だけど、思ったね。この映画を本当に理解しようと思うなら、いろいろな壁を克服してからでないとダメなんじゃないかと……。
まず、言葉の壁。 やっぱラップって90%歌詞に依存してるんだし、そこには言葉の遊びみたいなモノも含まれてるのだろうし、サイテーでも英語のヒアリング出来るぐらいじゃないとこの映画の面白さは理解できないだろうなぁ〜。 字幕じゃやっぱ伝わるものも伝わんない感じだよね。 ネイティブな英語使ってる人しか笑えないところって、他の映画観ててもあるもんね。(映画館で観てると、外人だけが大声でゲラゲラと笑ってたりするところがあるんだよね。日本人には「えっ、今の笑うところなの?」ってな感じなのに……)。 なんか、外国行く度に「英語勉強しよっかなぁ〜」と思うけど、この映画観ている最中もそんな歯がゆさを痛いほど感じたよ。
それから、文化の壁。 それには人種の問題なんかも含まれるけど、特に、こういう等身大の映画には、その場所で文化を体現してないと感じない部分もあるんだろうなぁ。 映画の出来が悪いのか文化を理解できないのか判断に苦しむが、白人と黒人を隔てる境界線の「8Mile」。タイトルにもなってる割りには、その重要性がいまいち心に落ちなかったんだよ。
そして、最後にジェネレーションギャップ……。認めたくないけど……。
と、まぁこの3重苦を乗り越えてからじゃないと観ちゃいけなかったのかも…。
しかし、エミネムは良い演技してたよ。
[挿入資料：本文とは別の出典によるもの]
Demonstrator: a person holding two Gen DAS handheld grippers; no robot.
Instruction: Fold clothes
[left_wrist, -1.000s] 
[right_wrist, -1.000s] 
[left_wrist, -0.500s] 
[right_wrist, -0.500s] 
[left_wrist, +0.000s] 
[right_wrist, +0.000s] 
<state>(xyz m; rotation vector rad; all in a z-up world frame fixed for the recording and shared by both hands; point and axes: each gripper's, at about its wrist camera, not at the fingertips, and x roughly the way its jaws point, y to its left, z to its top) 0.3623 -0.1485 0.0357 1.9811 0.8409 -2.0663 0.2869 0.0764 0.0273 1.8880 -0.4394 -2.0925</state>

顔も良いし、役者でもやっていけるんじゃないかね、この人。 キム・ベイシンガーもなんだかよかった。 この人、大女優としての変な貫禄も出てきて、ビンボー臭い顔の割りには妙な色気と憂いもある。 今まで、良いと思ったこと無かったけど、こういう、うらぶれた役をやると凄く良いって事に気付きました。なんつっていいんだかわかんないけど、なんだか“そそる”っていうんですかね〜?
そして、最後に1つ疑問が。 エミネムの半自伝的なこの映画、これが逆だったら(エミネムが黒人で、白人の専売特許のようなところに喧嘩をふっかけるパターン)だったら、このような映画は果たして出来ていたのかどうか? こういうこと言うと、人種の壁をぶち破ったエミネムに水を差すようですけど。……さぁ、どうだろうかねぇ〜?